Große Heideflächen, ausgedehnte Silbergrasflure, Fließ- und Stillgewässer, Biberweiher, Binnendünen, Mähwiesen und Eichenwälder geben den Tieren ein Zuhause. Der Ziegenmelker und die Heidelerche sind ebenso zurückgekehrt wie der Eisvogel oder der Raufußkauz. Deutschlandweit Beachtung findet das Vorkommen des Wiedehopf, der sich hier richtig wohlfühlt. Er besiedelt sogar, für ihn eher untypisch, die feuchten Auen der Pulsnitz – die 18 Kilometer lange Lebensader der Königsbrücker Heide. Nachts, wenn die Laubfrösche sehnsüchtig ihre Weibchen locken, verwandelt sich die Heide in eine große Konzerthalle.
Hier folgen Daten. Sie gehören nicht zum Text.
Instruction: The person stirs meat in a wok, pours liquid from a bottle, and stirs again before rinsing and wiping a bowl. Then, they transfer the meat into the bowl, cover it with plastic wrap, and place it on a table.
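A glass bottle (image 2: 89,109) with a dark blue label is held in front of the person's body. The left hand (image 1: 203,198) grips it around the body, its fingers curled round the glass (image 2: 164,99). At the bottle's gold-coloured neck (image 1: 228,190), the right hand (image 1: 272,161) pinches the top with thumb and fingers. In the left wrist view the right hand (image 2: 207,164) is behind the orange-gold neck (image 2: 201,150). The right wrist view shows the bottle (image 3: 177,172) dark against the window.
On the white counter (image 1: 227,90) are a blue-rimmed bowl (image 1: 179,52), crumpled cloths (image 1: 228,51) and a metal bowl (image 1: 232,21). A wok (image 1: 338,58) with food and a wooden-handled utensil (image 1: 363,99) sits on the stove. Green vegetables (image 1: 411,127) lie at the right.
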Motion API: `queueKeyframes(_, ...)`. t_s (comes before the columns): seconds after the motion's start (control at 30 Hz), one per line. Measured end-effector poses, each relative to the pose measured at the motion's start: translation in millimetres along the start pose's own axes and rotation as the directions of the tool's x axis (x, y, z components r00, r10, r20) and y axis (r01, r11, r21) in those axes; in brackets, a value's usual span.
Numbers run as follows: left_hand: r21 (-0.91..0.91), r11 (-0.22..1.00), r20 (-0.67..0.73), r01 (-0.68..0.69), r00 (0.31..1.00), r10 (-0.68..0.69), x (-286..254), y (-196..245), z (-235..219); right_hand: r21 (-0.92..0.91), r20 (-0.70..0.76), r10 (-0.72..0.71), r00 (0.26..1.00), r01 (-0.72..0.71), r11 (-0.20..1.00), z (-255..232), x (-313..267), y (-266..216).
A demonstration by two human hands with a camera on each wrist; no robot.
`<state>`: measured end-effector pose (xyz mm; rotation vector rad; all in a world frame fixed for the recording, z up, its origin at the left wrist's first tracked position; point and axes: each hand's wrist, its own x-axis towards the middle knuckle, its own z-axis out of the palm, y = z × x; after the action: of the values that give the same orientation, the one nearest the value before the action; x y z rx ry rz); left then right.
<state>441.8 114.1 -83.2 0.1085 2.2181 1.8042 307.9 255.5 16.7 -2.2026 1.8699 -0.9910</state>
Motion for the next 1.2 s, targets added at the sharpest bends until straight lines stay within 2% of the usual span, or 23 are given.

Und für die Sauberkeit der Flüsse gebe es keinen besseren Beweis als die große Zahl von Bachforellen, erklärt Ranger Kirste.
Und das Naturexperiment läuft weiter. Die Königsbrücker Heide ist auf dem besten Weg, sich zu einem international anerkannten Wildnisgebiet zu entwickeln.
Erkundungstouren
- Der Rundweg um die Königsbrücker Heide verbindet auf 56 Kilometern die Ortschaften ringsum und führt Wanderer und Radler zu allen Besucherpfaden.
- Bustouren finden auf Nachfrage statt. Während der dreistündigen Fahrt entführt ein Ranger die Besucher tief in die (Natur-)Geschichte des Gebietes. Kosten: 15 Euro pro Person. Auch geführte Wanderungen werden angeboten.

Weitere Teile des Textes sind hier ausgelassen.